In 2018, housing market made great achievements, thanks to the tightening inventories and low mortgage rates. In some countries, housing prices rose by more than 10%. As cited by Jeff Rose on Forbes, the increase was evident not only in the big coastal cities but also in inland areas of Buffalo, Atlanta, Georgia, New York, Ohio, and Cincinnati. So, should you choose real estate investment this year? Or, are you late to do so?
In the past, real estate investment was represented by the ownership of lands. However, should you be a landlord in traditional meaning to invest in real estate? The technology offers other options of real estate investment without you having to buy property this year. What are they?

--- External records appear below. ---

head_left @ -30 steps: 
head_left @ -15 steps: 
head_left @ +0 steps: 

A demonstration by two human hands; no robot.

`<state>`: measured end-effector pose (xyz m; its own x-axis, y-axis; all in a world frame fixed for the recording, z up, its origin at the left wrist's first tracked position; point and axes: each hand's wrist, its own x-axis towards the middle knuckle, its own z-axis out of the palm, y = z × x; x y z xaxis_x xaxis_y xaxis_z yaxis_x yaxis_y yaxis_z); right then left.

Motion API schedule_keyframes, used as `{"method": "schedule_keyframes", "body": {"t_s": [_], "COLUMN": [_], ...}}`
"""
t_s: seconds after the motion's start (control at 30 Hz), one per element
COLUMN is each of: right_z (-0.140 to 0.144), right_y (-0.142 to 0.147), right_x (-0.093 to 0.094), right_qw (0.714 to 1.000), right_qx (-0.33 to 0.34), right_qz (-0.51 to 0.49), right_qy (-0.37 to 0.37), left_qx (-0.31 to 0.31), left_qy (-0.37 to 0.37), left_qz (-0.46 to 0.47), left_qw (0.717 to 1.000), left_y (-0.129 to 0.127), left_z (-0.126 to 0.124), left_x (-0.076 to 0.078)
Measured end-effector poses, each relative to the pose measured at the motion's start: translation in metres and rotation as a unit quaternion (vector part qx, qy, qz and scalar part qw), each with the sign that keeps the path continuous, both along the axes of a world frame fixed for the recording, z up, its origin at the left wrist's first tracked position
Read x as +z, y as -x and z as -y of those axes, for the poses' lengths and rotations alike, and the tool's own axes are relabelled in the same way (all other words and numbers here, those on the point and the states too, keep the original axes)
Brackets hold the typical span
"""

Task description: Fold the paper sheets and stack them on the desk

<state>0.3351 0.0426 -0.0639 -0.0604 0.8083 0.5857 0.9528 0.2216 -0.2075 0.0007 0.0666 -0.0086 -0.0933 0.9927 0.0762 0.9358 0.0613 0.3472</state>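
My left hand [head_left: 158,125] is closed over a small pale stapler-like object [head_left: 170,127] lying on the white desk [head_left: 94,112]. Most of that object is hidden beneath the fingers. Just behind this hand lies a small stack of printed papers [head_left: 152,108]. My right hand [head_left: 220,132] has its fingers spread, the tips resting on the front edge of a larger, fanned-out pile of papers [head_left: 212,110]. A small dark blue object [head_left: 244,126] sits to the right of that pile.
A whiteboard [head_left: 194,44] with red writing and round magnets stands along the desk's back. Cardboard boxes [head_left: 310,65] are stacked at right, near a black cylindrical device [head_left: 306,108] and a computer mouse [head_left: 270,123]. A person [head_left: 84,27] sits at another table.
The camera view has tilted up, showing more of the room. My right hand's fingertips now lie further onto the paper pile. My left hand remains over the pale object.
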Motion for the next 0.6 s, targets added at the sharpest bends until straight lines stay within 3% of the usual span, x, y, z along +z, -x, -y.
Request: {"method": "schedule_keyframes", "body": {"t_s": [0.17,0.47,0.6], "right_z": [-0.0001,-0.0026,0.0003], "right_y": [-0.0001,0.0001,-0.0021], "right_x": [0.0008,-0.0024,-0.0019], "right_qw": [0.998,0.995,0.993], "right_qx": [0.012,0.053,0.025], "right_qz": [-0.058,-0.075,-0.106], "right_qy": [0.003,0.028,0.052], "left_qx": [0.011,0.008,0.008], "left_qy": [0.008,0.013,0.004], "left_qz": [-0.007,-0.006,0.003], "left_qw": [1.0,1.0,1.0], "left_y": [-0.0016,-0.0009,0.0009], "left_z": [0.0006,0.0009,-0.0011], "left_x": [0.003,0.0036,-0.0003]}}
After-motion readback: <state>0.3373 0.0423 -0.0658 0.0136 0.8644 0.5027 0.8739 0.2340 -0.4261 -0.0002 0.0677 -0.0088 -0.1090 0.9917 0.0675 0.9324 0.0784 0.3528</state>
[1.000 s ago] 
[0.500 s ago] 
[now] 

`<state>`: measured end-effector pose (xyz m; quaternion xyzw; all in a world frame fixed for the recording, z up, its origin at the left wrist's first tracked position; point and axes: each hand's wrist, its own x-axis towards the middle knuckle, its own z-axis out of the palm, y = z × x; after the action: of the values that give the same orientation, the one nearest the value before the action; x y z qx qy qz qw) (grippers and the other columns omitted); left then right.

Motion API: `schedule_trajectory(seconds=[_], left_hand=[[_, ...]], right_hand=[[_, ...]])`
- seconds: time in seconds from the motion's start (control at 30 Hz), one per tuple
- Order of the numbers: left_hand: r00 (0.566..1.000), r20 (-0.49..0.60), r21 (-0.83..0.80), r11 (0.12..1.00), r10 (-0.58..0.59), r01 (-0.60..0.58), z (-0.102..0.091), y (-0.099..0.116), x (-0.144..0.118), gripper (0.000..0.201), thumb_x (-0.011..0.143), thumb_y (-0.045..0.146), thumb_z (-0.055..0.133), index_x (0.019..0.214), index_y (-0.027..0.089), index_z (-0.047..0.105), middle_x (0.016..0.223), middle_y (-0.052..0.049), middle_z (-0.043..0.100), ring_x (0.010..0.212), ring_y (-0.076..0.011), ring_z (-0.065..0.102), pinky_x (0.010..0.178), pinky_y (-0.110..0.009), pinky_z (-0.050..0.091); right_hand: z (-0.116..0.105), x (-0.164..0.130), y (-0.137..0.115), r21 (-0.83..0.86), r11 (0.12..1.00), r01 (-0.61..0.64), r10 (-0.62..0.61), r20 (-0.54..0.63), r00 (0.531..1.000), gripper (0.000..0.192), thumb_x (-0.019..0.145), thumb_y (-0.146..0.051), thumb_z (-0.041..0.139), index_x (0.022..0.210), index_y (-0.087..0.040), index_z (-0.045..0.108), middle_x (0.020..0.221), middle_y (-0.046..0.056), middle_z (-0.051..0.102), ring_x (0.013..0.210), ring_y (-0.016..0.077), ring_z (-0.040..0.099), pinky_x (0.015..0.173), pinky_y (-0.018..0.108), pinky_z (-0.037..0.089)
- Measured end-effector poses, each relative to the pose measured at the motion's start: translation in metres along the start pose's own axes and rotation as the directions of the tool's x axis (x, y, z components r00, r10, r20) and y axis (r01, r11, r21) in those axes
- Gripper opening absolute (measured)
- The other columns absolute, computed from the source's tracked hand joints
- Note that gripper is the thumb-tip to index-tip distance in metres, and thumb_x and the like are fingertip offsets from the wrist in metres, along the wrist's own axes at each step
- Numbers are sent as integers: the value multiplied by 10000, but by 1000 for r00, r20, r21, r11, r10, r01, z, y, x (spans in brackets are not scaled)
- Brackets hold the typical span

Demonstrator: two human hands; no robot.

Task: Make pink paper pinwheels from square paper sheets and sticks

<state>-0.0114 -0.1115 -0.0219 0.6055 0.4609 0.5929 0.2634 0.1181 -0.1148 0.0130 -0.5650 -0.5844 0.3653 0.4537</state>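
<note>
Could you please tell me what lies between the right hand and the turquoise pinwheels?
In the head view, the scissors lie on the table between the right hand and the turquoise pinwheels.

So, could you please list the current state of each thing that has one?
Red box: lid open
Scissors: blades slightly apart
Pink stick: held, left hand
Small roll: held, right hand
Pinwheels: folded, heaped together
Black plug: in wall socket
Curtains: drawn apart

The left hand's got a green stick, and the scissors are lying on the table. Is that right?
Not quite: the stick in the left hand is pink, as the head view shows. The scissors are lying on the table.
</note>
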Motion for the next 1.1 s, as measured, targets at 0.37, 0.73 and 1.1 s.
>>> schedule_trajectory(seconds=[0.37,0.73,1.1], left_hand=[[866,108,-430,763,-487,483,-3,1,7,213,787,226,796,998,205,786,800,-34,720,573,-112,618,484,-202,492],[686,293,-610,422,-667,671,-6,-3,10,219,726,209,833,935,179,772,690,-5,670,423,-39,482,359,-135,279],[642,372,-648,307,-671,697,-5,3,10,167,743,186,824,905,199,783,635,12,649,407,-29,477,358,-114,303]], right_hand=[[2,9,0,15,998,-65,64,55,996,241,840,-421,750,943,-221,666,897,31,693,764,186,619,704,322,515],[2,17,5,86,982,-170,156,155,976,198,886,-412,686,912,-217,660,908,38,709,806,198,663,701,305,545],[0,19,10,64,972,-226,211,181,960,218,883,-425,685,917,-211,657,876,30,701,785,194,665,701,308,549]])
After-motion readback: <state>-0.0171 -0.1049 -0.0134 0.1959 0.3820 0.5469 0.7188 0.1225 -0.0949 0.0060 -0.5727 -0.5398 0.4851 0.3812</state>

New Ways of Real Estate Investment
Real Estate ETF
Instead of becoming a landlord, you may choose to be a real-estate ETF investor. Exchange-Traded Fund (ETF) refers to a collection of bonds or stocks in a single fund. The ETF has something to do with mutual funds or index funds. They all come with broad diversification. In other words, if you want to invest in real estate and diversify your investment options, then ETF can be a smart choice.

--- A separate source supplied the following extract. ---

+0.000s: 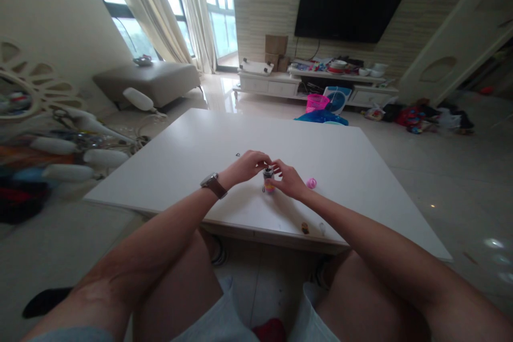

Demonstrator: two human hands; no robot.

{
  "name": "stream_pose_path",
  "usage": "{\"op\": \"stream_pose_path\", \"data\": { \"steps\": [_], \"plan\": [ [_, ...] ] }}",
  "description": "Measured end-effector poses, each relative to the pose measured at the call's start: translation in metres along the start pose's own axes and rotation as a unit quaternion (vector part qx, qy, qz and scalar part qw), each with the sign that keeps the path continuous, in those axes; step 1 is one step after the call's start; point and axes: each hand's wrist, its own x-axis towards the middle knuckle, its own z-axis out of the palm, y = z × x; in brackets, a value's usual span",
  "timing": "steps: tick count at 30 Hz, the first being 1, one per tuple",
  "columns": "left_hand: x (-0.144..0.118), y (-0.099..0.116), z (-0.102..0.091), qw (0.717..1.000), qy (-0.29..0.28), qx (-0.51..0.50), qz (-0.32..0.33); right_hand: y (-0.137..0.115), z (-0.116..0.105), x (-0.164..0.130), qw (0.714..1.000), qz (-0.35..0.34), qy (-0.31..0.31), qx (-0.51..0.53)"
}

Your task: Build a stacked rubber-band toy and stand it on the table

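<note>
Here both hands meet over a small colourful bottle [269, 181] standing upright on the white table [192, 160], nearer its front edge than its far one. The left hand [245, 166] pinches the bottle's dark top; the right hand [289, 180] wraps its side. A pink cap [311, 183] lies just beside the right hand. Bare tabletop spreads on both sides.

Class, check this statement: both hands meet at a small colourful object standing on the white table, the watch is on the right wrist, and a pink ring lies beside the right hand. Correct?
Not quite. The head view shows the watch on the left wrist, not the right. The rest holds: left hand and right hand meet at the small colourful object on the white table, pink ring beside.
</note>
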Motion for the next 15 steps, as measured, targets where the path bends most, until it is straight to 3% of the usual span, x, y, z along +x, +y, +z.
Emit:
{"op": "stream_pose_path", "data": {
  "steps": [10,15],
  "plan": [
    [-0.0009,0.0008,-0.0089,0.999,0.015,-0.011,-0.036,0.0011,-0.0006,-0.001,1.0,0.0,0.002,0.002],
    [-0.0065,0.0009,-0.0081,0.992,-0.091,0.081,-0.02,0.0015,-0.0005,-0.0013,1.0,-0.001,0.0,0.004]
  ]
}}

There are many options of ETFs, which offer the investors with access to real estate investment. Examples include Vanguard’s VNQ and IYR. They are ETFs, which invest in stocks issued by REITs (Real Estate Investment Trusts). Meanwhile, REITs purchases business buildings, like hotels, office buildings, as well as other property types. In other words, investing in EFTs means investing in real estate.
Real Estate Mutual Funds
This type of non-physical real estate investment works as ETFs do. Examples of real estate mutual funds include DFREX and TIREX. They offer the investors with some advantages, including low costs, better records of accomplishment, and broad diversification. With these qualities, investors feel confident about the future of their money and returns.
Investing in Real Estate Investment Trusts (REITs) is another type of real estate investment. You do not have to hold physical property. REITs allow you to invest with broad diversification choices. You can choose REITs that work in different type of real estate class. REITs work is a data-oriented system. Data allows them to make important decisions despite mood swings of the real estate market.
REITs are classified into two, namely non-traded REITs and publicly traded REIT. The US Securities and Exchange Commission (SEC) recommends the second type. The first type is often associated with high fees, lack of liquidity, and lack of value transparency. As a result, the risks are higher for investors.
Real Estate Focused Company
You can also invest in companies, which are real estate-focused. They include hotels, timeshare companies, real estate developers, resort operators, or real estate developers. What you do is buying the stocks in these companies, instead of holding them physically.
Just like investment in stocks, you need to do comprehensive research on the companies before buying their stocks. Information to consider include historical data, financial status, company history, customer satisfaction records, and many more. To diversify, investors can buy stocks from different real estate-focused companies.